In reviewing Mr. Gordon's performance in 1996 and determining
appropriate compensation, the Committee took the following major accomplishments
of the Company into consideration:
the strengthening of the Company's financial position by raising
needed capital in 1996 of approximately $25,000,000 (less fees and
expenses).
the reacquisition of the United States and Canadian marketing rights
to ALFERON N Injection(R) from Purdue.
the significant progress in the Company's clinical programs through
the launch of two Phase 3 clinical studies in major indications (HIV
infection and chronic hepatitis C) using ALFERON N Injection.
the development of international marketing and distribution
opportunities through obtaining regulatory approvals in Germany, Hong
Kong and Singapore and entering into a marketing agreement with Cell
Pharm GmbH in Germany for ALFERON N Injection(R).
Mr. Gordon led the Company's efforts with respect to the successful
consummation of the financing transaction in May 1996 of a public offering
underwritten by Sunrise Securities Corp., pursuant to which the Company sold
2,000,000 shares of common stock and realized gross proceeds of $16,000,000. A
portion of these funds ($3,760,000) was utilized by the Company to reacquire the
United States and Canadian marketing rights from Purdue, which enabled the
Company to make significant progress in achieving its goal of controlling the
distribution of ALFERON N Injection(R), which the Company believes will provide
it with greater financial flexibility. In April 1996, Mr. Gordon led the
Company's efforts in negotiating a marketing agreement with Cell Pharm GmbH, a
privately-owned pharmaceutical company headquartered in Germany. The Cell Pharm
Agreement, as well as the foreign regulatory approvals, further enhances the
Company's efforts to distribute and market ALFERON N Injection(R)
internationally. In addition, in December l996, Mr.
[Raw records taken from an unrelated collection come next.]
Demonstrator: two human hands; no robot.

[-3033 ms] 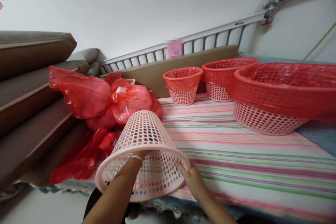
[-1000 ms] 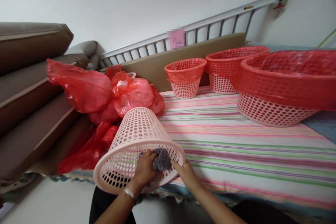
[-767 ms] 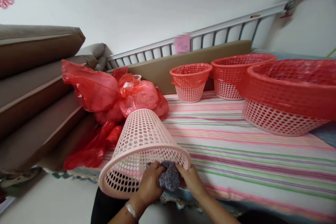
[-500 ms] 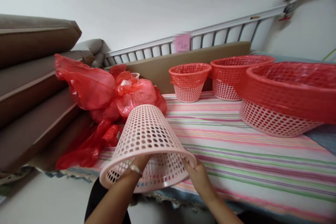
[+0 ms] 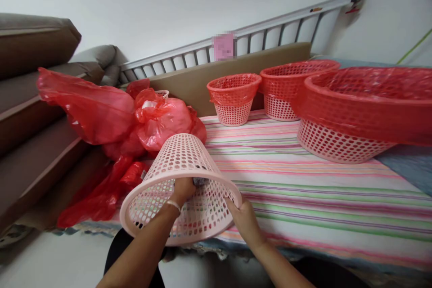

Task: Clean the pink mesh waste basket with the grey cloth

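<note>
The pink basket (image 5: 180, 162) lies sideways at lower centre on the bed (image 5: 303, 198), mouth toward you. Your right hand (image 5: 245, 225) clamps its rim, steadying it; your left hand (image 5: 184, 189), inside, curls around a grey cloth (image 5: 201, 182).

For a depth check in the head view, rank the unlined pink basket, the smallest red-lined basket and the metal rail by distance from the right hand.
1. Unlined pink basket: right hand grips its rim, front left.
2. Smallest red-lined basket: upright, far across the striped sheet.
3. Metal rail: behind the brown board, at the wall.
</note>
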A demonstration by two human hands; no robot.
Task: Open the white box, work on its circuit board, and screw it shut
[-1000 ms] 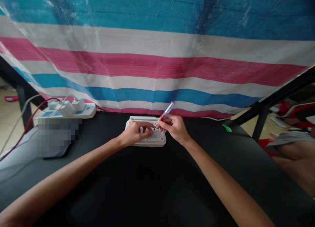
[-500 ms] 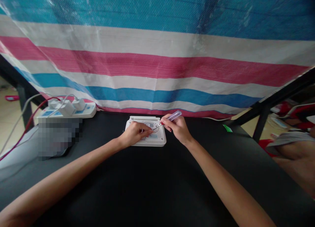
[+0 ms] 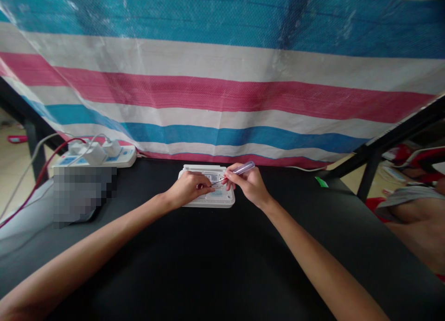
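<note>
A white router (image 3: 222, 201) lies flat on the black table, its vented, labelled face up and a bar like a folded antenna (image 3: 205, 167) along its far edge. My right hand (image 3: 251, 184) is closed round a screwdriver (image 3: 244, 168) with a clear purplish handle. The thin metal shaft slants down to the left over the router. My left hand (image 3: 190, 186) is over the router's left part, thumb and fingers pinched together at the screwdriver's tip. What those fingers hold, if anything, is too small to make out.
A white power strip (image 3: 125, 156) with plugged-in chargers and cables stands at the back left, beside a dark blurred-out object (image 3: 79, 195). A small green packet (image 3: 321, 182) lies at the right. A striped tarp (image 3: 222, 93) hangs behind the table. Another person's bare limb (image 3: 417, 219) shows at right.
My right hand has shifted slightly left and down, and the screwdriver's tip has moved left to my left fingertips. My left hand has barely moved; the router is in the same place.
</note>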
Gordon, along with other
members of senior management, performed an integral role in raising an
additional $9,124,375 of proceeds in a private placement transaction which
increased the Company's institutional shareholder base.
MARTIN M. POLLAK JEROME I. FELDMAN
Compensation Committee Interlocks and Insider Participation in Compensation
Decisions
Jerome I. Feldman and Martin M. Pollak served as members of the
Compensation Committee of the Company's Board of Directors. Mr. Feldman had
served as Chairman of the Executive Committee of the Company from 1981 until
September 1996 and Treasurer of the Company from 1984 until September 1996. Mr.
Pollak had served as Chairman of the Board from 1981 until September 1996. See
"Certain Transactions - Other Transactions". In addition, Mr. Gordon, the Chief
Executive Officer and a director of the Company, is a director of General
Physics Corporation. Mr. Feldman is Chief Executive Officer of General Physics
Corporation.
PERFORMANCE GRAPH
The following graph compares the performance of the Company for the
period 1991 through 1996 with the performance of the Nasdaq Market Index and the
Dow Jones Industry Group BTC--Biotechnology. The graph illustrates and compares
the 5 year cumulative total return of a $100 investment on December 31, 1991 in
Interferon Common Stock, NASDAQ Market Index and Dow Jones Industry Group
BTC-Biotechnology. The values are as of December 31 of specified year assuming
that dividends are reinvested.
Comparison of 5-Year Cumulative Total Return
MEASUREMENT PERIOD
NASDAQ
(FISCAL YEAR COVERED) INTERFERON SCIENCES, INC. DOW JONES BIOTECH MARKET INDEX
1991 100.00 100.00 100.00
1992 36.11 84.23 100.98
1993 52.09 79.08 121.13
1994 14.93 70.69 127.17
1995 20.83 120.64 164.96
1996 18.40 124.71 204.98
CERTAIN TRANSACTIONS
Agreements with NPDC
Transfer Agreement. As of January 1, 1981, NPDC entered into an
agreement (the "Transfer Agreement") with the Company pursuant to which NPDC (i)
licensed to the Company in perpetuity all of its right, title, and interest in
and to certain intellectual property and technology rights (the "Intangible
Assets") relating to its programs in human leukocyte interferon and recombinant
DNA and hybridoma technology, and (ii) transferred to the Company its rights
under certain consulting, supply, and research agreements (the "Agreements"). In
consideration of the license and transfer of the Intangible Assets and the
Agreements, the Transfer Agreement provides that the Company will pay to NPDC a
royalty of $1,000,000. Such amount is payable if and when the Company generates
net income before income taxes, and is limited to 25% of such net income before
taxes per year until the amount is paid in full.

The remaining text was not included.